そして今現状を打破できる可能性のある人物のもとに歩き出した。

一歩また一歩確実に歩いていく。

一歩ずつHPが1ずつ減っていく。

激痛が走る。

でもあきらめない。

たしかに蒼は助けたい。

憧れ殺すほど人間をやめることはできていないんだ。

だから、その人物のもとまで歩くんだ。

たどり着いたとき、その人物は、いや、周りの人たちは自失茫然。

何が起こっているのかまったくわかっていないようだった。 

目の前で人が死んだのに何も感じないほうがおかしいのか。

今はそんなことは関係ない。

その人物にだけ隠ぺいを解除する。

「立華」

「宿木!?」

「静かに。
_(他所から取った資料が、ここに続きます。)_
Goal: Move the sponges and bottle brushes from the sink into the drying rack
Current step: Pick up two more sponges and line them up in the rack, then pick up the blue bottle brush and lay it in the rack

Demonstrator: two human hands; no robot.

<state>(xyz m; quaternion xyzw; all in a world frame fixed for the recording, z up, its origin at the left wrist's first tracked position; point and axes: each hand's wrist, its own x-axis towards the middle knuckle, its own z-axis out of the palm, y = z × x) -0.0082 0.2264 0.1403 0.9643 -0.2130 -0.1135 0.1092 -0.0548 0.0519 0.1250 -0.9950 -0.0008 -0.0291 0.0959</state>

今から立華が打てる最高威力の魔法を準備してくれ」

立華綾乃

勇者である彼女ならばステータスも足りるだろう。

「どういう風の吹き回し?あなたから私に声をかけてくるなんて」

「今はそんなこと話してる暇はないだろ。

とにかく今撃てる最高威力の魔法を準備してくれ」

「私にそんなことする義理はないはずよね」

「ここで死にたいのか?」

「どうせ蒼にしか興味がないようだし私たちが殺されることはないでしょう?」

このままじゃ埒が明かない。

ちょっと『観察』してみた。

立華の声が見える。

(でもこのまま見殺しにするのは、いやね)

「見殺しにしたくないならおれの案を使うしかないだろう」

「なんで私が見殺しにしたくないとわかるの?」

あくまで白を切るか。

「どうしてそこまで拒否したがる」

「私に得がないからよ。

それに、もし外したり、倒せなかったりしたら私が狙われるのよ?」

「じゃあ俺への貸作りだ。これ文句ないだろ?」

「何でそこまで助けたいの?もしかして好きなの」

にやにやしながら聞いてくる立華に多少いらいらしつつ答える。

「俺のけがを治したいからだよ。もうHPも50しかない」

立華は深いため息をついた後、

「これは貸だからね」

と言って詠唱を始めた。

周辺一mに隠蔽魔法をかける。

詠唱が始まる。

『灯火は炎を経て太陽となり、小川は大河を経て海となり、土くれは岩を経て大地を作り、

そよ風は大風を経て嵐となる。

そして、世界を映す光よそのすべてをまとめてわが敵を撃ち滅ぼせ!』

詠唱の小節ごとに小さな光ができる。そして徐々に輝きを増し始める。

「エリシア!よけろ!」

「穿て!エレメンタルスパーク!!」

詠唱を聞いていたときは少し痛いと思ってしまったが、

威力を見た瞬間そんな考えは吹き飛んだ。

地面を抉りながら猛烈に砂煙を上げて虹x色の光の線が直進する。

エリシアさんは間一髪でよけたが、

サタンには俺の妨害魔法で直前まで何の情報も入っていない.

サタンが気づいたとき名はもう遅い。

そのまま虹色の光の線に飲み込まれる。

光の線が細くなっていき、煙が徐々に晴れる。

しかしサタンはまだそこに立っていた。

「まったくどこまで規格外なんだ!ここまで妨害されては殺すことなどできない。

ここは一旦退きましょう」

サタンはそう言って虚空に消えた。

助かった。その思いで心はいっぱいになった。

そして俺の意識はそこで暗転した。